Cette vidéo présente des entrevues distinctes auprès de cinq femmes (trois qui faisaient partie de la première troupe de femmes et deux membres de longue date de la GRC) qui ont pavé la voie aux policières à la GRC. Elles nous parlent de leur carrière remarquable.

(La vidéo commence par un photomontage montrant les premières cadettes à l'École de la GRC, la Division Dépôt, entrecoupé de vidéos dans lesquelles chaque femme est interviewée. De la musique joue en arrière-plan.)

(Photos de membres de la troupe 17 en uniforme, dans une salle de classe et en train d'essayer des chapeaux)

Bev Busson : Quand ils ont dit qu'ils prenaient des femmes, c'est comme si la foudre était tombée. Je me suis dit : « C'est mon destin. Cela n'arrive pas pour rien. »

(Photo de membres de la troupe 17 en tenue civile sur les terrains de la Division Dépôt)

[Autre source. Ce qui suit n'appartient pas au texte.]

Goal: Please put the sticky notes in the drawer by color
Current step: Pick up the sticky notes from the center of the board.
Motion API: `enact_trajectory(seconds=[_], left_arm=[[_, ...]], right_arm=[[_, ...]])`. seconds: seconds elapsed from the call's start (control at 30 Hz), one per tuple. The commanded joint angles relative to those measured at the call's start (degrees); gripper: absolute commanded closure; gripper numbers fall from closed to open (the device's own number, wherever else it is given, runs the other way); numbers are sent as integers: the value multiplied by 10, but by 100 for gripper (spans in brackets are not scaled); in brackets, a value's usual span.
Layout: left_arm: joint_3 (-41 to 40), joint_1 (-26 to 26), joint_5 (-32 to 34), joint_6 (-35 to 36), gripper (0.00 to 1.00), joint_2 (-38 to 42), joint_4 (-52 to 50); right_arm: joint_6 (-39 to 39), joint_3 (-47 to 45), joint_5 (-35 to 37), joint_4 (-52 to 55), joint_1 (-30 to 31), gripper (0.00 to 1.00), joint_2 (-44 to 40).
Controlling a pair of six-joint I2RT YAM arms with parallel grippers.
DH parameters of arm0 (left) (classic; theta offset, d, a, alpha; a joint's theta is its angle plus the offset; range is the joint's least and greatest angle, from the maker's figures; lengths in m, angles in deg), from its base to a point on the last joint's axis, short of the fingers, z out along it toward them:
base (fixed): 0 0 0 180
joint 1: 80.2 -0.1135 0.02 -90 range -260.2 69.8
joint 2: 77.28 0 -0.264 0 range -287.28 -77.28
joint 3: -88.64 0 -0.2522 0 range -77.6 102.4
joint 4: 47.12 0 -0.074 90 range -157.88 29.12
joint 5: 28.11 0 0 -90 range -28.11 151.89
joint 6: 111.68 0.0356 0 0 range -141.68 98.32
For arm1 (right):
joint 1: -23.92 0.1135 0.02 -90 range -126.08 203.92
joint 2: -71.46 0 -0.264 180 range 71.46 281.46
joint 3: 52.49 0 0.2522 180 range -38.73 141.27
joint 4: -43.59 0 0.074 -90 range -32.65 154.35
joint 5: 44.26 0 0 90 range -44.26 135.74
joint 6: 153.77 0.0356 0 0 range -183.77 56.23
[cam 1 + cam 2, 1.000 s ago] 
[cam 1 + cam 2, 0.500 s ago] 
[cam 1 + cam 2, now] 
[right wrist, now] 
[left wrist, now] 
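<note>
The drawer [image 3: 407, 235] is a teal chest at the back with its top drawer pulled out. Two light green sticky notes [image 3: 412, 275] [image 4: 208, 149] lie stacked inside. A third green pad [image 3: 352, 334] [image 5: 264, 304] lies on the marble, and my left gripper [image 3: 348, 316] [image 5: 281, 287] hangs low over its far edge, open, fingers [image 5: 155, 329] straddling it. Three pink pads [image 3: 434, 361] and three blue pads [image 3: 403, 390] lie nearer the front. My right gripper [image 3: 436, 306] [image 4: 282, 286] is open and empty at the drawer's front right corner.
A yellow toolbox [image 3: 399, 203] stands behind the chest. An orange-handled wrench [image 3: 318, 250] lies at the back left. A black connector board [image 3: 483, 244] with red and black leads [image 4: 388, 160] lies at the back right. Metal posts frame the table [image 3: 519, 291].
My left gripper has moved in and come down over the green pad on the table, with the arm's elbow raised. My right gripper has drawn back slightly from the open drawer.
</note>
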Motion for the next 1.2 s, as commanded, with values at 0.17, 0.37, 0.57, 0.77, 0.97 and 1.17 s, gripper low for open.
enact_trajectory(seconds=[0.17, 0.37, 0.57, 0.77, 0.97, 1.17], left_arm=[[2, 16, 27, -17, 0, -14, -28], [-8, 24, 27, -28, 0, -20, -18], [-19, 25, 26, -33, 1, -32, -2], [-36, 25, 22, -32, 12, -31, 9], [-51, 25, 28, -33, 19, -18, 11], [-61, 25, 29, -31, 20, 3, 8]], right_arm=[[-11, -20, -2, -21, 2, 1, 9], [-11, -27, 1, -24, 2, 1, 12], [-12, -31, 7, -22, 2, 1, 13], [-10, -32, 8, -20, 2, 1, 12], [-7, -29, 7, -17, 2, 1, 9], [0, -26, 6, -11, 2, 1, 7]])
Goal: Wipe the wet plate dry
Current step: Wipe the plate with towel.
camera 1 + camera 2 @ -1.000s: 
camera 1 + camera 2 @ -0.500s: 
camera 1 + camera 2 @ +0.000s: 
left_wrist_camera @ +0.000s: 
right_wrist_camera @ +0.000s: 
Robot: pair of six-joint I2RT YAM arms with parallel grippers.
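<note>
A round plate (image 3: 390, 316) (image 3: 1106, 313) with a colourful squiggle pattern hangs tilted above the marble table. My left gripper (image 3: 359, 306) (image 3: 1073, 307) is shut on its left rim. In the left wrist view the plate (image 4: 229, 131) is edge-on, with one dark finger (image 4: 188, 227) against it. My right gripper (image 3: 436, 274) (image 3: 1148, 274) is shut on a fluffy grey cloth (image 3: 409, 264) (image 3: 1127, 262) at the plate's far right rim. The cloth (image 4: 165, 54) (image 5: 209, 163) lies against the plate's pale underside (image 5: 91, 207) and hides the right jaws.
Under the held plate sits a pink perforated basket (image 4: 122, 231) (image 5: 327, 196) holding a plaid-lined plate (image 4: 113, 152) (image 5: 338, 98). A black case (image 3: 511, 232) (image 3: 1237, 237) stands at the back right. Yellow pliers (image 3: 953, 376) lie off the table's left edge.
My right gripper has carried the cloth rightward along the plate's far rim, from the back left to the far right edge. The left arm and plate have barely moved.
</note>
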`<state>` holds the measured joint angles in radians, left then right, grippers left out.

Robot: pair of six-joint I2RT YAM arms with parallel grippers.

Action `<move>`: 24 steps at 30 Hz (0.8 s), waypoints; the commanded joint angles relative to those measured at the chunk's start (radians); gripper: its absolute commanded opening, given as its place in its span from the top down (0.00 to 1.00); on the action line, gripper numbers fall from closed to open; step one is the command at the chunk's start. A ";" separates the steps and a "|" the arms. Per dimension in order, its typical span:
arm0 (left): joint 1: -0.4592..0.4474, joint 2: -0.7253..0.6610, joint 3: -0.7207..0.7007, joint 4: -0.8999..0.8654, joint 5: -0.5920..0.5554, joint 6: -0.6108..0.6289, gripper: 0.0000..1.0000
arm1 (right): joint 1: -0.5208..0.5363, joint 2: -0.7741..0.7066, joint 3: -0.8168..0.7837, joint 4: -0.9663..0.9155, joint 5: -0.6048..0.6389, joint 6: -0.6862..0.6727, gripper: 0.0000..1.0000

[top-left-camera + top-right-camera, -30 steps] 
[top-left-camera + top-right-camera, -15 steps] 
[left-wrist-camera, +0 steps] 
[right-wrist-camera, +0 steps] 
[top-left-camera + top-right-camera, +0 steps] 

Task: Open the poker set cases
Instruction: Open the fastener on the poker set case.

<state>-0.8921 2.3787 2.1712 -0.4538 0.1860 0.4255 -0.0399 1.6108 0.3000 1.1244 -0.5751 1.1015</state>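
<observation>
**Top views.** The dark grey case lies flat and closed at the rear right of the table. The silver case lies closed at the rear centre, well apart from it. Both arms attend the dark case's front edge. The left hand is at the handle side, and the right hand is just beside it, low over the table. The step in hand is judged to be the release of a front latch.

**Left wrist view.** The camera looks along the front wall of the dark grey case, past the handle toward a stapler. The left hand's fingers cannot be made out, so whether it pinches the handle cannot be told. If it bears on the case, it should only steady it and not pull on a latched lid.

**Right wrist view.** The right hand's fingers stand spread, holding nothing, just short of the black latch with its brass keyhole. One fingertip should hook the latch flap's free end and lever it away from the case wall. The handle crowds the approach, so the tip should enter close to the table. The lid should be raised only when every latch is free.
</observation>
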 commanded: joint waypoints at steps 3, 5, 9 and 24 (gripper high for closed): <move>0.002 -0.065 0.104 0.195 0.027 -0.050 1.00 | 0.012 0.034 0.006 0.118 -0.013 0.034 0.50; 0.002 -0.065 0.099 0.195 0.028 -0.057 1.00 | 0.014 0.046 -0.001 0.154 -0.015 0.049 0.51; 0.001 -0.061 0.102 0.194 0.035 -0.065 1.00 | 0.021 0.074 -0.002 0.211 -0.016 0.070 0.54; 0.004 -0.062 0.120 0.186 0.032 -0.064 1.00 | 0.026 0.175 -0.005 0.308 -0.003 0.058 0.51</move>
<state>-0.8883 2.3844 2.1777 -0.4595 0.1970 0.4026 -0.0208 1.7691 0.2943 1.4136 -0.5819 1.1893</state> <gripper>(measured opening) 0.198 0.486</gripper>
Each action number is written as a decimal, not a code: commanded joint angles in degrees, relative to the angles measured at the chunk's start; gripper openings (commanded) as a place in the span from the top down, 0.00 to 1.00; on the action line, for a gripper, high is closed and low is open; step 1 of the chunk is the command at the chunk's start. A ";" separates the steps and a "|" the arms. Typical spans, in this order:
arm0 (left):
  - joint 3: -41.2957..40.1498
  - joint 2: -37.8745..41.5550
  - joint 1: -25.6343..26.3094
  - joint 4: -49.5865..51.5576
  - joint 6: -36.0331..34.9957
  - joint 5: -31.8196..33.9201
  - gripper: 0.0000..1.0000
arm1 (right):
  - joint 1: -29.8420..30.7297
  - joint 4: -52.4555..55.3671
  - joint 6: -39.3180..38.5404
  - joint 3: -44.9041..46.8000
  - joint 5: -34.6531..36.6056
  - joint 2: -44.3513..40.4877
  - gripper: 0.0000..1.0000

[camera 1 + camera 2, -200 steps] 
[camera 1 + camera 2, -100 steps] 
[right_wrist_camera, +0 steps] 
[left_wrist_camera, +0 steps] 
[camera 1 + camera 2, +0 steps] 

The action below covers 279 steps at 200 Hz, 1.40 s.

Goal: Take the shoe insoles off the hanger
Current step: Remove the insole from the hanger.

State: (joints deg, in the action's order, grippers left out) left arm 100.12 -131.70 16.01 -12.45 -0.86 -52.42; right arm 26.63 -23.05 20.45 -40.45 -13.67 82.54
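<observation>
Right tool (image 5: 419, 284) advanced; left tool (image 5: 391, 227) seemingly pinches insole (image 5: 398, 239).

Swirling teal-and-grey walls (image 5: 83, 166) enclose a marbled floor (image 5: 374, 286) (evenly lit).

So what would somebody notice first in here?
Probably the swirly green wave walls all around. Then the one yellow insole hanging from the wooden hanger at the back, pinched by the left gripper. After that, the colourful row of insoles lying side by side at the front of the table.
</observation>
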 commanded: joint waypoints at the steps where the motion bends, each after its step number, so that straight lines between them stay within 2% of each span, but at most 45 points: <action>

Karen Adams : Et je me souviens avoir demandé à mon père : « Papa, comment ça se fait qu'il n'y ait pas de femmes dans la GRC? » Il m'avait simplement regardé en disant : « Parce qu'il n'y en a pas. » Sans vraiment plus d'explication. Par ailleurs, s'étaient les années 70.

(Photo de la troupe 17 qui défile en uniforme de cérémonie sur les terrains de la Division Dépôt)

Cheryl Joyce : Et c'était comme si des poissons dans un bocal parce que n'importe où nous marchions ou défilions, les caméras nous suivaient, même quand nous essayions de prendre un repas. Et tout le monde attendait de voir si nous allions réussir ou non.

(Photo de membres de la troupe 17 attablées au mess et défilant dans la salle d'exercice)

Louise Lafrance : Je me souviens aussi, y'a certaines perquisitions où est-ce que j'entendais les gars dire : « Ah, on n'emmènera pas une fille là. Qu'est-ce qu'on va faire avec elle? On va être pogné avec elle. »

(Photo de membres de la troupe 17 en train de suivre une formation sur les armes à feu)

Line Carbonneau : Je pense que ce que les femmes ont amené dans l'organisation c'est une… une façon différente de penser, une façon différente de voir les choses, une approche complètement différente dans certaines situations.

(Photo officielle de la troupe 17)

TITRE : Des femmes en tunique rouge depuis 40 ans

TEXTE : Pour souligner le 40e anniversaire de l'arrivée de femmes en tunique rouge à la GRC, quelques membres de la troupe 17, la première troupe féminine, et d'autres pionnières se sont réunies pour réfléchir à leurs débuts.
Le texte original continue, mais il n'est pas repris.